◆ Your goal: Check each line of the entries below for the word "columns", and copy out the ones that have it.

◆ Entries shown:
--- START ---

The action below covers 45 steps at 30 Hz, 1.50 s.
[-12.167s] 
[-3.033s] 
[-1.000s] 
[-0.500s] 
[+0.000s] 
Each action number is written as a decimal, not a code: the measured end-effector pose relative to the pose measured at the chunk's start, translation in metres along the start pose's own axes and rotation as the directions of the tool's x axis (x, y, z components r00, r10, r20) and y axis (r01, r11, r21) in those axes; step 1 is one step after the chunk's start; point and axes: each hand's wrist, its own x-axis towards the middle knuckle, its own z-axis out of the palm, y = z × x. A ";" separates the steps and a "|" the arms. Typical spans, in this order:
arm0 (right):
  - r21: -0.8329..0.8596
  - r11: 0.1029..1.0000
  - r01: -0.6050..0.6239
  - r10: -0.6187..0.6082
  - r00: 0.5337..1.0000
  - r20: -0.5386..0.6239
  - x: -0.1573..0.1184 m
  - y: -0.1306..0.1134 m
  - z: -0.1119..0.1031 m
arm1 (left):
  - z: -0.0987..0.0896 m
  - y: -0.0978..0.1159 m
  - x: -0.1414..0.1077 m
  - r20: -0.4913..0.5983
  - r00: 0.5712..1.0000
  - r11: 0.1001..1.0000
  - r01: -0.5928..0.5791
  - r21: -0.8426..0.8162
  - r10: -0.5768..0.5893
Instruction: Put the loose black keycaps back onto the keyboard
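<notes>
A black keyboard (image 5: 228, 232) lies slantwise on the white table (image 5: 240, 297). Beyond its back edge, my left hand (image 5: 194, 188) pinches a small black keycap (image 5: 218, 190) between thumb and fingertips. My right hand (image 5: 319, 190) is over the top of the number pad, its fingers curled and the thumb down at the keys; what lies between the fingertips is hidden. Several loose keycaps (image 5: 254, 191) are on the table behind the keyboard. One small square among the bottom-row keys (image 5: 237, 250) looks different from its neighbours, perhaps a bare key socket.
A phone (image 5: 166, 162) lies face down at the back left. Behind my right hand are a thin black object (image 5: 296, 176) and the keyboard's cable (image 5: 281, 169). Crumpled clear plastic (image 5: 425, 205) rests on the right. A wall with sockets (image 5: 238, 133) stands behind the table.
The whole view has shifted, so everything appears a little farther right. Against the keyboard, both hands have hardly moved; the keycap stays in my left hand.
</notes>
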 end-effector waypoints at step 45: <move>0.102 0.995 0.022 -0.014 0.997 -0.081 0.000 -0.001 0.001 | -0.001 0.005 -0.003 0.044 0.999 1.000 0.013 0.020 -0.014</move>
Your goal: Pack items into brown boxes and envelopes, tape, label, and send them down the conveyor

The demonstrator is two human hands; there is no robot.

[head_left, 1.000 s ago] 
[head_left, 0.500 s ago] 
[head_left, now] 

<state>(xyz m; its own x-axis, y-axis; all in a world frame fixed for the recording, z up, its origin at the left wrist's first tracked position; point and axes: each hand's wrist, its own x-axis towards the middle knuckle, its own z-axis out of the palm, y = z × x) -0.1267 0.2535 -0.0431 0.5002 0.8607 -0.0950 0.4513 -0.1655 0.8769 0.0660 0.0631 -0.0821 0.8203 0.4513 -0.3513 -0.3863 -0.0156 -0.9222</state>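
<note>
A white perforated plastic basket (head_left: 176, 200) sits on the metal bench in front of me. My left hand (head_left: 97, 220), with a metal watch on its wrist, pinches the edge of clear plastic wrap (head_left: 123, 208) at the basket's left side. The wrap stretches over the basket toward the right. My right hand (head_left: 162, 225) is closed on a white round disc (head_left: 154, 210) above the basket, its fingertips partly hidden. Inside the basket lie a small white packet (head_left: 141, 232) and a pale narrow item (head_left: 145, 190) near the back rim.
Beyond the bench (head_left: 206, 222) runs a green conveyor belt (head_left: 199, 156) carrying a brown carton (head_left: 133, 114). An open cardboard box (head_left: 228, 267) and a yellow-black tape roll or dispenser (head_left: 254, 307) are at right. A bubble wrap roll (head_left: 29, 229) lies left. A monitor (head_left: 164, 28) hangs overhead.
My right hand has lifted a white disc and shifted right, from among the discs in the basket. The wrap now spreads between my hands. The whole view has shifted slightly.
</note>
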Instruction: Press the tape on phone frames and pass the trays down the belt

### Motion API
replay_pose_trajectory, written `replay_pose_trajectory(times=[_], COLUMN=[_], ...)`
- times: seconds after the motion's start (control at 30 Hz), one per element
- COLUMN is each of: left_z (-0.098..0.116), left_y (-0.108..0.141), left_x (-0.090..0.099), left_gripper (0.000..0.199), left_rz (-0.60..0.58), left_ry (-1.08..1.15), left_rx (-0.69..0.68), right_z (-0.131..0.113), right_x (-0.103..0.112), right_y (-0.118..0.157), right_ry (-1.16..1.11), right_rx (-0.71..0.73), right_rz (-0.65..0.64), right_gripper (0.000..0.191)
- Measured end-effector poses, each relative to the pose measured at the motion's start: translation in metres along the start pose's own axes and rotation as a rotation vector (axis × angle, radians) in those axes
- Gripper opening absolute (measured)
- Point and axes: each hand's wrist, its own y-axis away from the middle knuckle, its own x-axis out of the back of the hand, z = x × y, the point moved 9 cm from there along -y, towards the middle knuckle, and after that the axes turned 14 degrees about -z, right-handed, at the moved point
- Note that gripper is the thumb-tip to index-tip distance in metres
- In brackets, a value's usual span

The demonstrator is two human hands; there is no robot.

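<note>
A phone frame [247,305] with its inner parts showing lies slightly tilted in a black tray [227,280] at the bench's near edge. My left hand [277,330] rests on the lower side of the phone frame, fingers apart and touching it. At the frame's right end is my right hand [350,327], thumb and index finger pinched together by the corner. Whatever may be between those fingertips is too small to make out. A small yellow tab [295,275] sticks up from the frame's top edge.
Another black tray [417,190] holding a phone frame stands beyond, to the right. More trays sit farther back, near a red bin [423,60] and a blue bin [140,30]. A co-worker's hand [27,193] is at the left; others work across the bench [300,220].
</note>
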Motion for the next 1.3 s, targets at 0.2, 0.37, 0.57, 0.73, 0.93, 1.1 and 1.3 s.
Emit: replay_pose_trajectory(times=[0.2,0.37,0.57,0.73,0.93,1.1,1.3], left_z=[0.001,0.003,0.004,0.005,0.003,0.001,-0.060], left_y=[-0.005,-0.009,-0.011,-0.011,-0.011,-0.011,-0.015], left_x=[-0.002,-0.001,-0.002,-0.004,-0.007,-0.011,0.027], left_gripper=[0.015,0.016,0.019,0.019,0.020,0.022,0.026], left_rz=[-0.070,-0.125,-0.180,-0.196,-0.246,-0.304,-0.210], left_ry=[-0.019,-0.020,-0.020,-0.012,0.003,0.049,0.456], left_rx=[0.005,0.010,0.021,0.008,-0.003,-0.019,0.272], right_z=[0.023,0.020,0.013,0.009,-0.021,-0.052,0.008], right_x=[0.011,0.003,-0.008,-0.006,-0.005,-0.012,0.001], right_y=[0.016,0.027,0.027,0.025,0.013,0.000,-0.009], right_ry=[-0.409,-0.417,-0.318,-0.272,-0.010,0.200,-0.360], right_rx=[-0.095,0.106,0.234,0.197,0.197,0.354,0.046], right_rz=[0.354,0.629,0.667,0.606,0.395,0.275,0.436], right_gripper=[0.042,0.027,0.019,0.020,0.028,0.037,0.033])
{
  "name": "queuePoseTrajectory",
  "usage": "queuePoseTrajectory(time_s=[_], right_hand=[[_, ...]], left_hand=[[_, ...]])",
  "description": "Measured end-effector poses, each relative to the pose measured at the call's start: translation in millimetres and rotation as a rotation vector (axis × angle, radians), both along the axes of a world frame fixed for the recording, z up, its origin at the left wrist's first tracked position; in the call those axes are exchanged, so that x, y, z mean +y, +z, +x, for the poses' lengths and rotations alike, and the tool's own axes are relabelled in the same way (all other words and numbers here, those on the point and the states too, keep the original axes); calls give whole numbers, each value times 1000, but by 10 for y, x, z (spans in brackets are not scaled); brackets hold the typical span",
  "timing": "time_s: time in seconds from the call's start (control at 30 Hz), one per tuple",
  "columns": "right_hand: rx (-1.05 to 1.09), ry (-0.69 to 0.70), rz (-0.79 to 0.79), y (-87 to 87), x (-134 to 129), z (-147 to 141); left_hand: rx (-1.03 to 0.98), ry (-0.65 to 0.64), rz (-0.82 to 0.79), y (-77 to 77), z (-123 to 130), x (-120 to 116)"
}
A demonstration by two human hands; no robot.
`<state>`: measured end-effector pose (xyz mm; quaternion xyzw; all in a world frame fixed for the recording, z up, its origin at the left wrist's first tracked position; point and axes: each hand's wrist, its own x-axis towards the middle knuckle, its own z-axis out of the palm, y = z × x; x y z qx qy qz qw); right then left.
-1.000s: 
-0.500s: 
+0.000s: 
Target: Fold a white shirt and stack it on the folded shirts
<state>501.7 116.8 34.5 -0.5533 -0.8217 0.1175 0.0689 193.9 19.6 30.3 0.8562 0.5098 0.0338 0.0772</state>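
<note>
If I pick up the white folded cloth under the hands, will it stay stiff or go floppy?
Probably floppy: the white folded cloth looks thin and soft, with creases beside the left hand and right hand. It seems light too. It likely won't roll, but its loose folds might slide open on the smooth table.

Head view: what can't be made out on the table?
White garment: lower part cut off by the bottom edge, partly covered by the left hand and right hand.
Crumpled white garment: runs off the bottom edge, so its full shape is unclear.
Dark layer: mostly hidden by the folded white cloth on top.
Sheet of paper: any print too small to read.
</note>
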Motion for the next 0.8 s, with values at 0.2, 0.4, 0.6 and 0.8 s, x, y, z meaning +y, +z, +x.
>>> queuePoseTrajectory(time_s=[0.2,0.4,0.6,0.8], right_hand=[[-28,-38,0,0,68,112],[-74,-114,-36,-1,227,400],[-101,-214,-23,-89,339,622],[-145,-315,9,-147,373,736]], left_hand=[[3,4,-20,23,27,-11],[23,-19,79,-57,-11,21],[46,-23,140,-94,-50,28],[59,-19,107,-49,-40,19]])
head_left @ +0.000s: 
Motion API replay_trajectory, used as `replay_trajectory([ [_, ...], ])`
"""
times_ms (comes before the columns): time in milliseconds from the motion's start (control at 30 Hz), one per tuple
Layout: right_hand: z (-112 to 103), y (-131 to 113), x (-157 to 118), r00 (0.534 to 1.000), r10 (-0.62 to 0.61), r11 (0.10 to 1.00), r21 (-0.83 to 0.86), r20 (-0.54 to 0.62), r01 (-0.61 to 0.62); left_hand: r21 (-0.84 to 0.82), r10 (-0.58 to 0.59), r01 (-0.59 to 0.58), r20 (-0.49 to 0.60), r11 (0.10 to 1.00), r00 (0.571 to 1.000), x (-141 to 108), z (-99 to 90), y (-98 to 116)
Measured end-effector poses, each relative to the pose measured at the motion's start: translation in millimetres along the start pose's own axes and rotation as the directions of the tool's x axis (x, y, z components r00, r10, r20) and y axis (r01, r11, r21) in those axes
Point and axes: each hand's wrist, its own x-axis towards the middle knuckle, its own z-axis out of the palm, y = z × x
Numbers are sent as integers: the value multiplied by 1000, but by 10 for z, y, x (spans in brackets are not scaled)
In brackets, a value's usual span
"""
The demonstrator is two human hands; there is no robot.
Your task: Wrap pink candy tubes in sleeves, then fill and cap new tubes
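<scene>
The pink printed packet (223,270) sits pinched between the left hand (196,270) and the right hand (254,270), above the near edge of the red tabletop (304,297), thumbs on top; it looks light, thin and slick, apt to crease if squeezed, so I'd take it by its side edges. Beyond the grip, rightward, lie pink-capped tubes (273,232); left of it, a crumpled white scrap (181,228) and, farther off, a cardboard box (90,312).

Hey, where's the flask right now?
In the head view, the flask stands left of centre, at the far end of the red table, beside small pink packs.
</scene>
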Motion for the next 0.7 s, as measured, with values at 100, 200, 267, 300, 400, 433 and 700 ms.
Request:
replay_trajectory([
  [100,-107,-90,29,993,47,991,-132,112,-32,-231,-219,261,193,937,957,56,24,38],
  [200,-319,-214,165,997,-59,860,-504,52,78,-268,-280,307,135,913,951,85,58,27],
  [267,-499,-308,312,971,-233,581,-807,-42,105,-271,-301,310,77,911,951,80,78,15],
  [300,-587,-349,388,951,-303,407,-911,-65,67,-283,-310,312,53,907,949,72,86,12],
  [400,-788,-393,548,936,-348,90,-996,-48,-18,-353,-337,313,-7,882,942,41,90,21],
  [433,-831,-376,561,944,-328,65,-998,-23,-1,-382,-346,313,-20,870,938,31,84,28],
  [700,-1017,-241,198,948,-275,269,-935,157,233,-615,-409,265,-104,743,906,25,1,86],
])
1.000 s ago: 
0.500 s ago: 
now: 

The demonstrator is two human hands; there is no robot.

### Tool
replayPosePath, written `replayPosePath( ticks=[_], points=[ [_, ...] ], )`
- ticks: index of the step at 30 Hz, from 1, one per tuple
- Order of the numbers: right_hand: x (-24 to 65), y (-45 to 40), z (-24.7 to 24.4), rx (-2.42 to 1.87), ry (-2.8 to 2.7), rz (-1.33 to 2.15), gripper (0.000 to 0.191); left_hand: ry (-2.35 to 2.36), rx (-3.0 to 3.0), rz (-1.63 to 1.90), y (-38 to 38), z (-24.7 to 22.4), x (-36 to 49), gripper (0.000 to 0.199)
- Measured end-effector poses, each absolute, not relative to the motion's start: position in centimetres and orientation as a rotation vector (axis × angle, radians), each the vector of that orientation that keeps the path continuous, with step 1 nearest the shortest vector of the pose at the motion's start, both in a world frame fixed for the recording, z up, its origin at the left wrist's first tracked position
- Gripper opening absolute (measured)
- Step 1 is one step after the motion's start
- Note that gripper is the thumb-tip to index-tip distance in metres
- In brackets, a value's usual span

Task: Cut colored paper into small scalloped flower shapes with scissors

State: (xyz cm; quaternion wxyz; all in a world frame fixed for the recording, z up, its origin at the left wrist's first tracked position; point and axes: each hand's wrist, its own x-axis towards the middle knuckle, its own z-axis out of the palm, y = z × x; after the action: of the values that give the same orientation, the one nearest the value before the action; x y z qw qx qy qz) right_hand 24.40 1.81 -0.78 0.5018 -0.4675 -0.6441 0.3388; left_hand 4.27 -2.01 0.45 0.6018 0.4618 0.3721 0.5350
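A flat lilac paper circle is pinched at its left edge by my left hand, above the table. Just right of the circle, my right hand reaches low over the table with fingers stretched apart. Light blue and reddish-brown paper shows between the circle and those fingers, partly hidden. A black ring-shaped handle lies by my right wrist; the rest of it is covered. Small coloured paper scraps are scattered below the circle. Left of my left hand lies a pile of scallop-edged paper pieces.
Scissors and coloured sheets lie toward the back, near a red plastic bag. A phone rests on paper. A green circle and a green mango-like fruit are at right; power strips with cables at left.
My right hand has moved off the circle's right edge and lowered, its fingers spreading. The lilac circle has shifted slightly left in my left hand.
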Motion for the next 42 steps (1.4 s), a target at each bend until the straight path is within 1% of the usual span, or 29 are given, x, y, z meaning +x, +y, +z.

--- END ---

◆ Task solution:
  "columns": "right_hand: rx (-1.05 to 1.09), ry (-0.69 to 0.70), rz (-0.79 to 0.79), y (-87 to 87), x (-134 to 129), z (-147 to 141); left_hand: rx (-1.03 to 0.98), ry (-0.65 to 0.64), rz (-0.82 to 0.79), y (-77 to 77), z (-123 to 130), x (-120 to 116)"
times_ms (comes before the columns): time in milliseconds from the motion's start (control at 30 Hz), one per tuple

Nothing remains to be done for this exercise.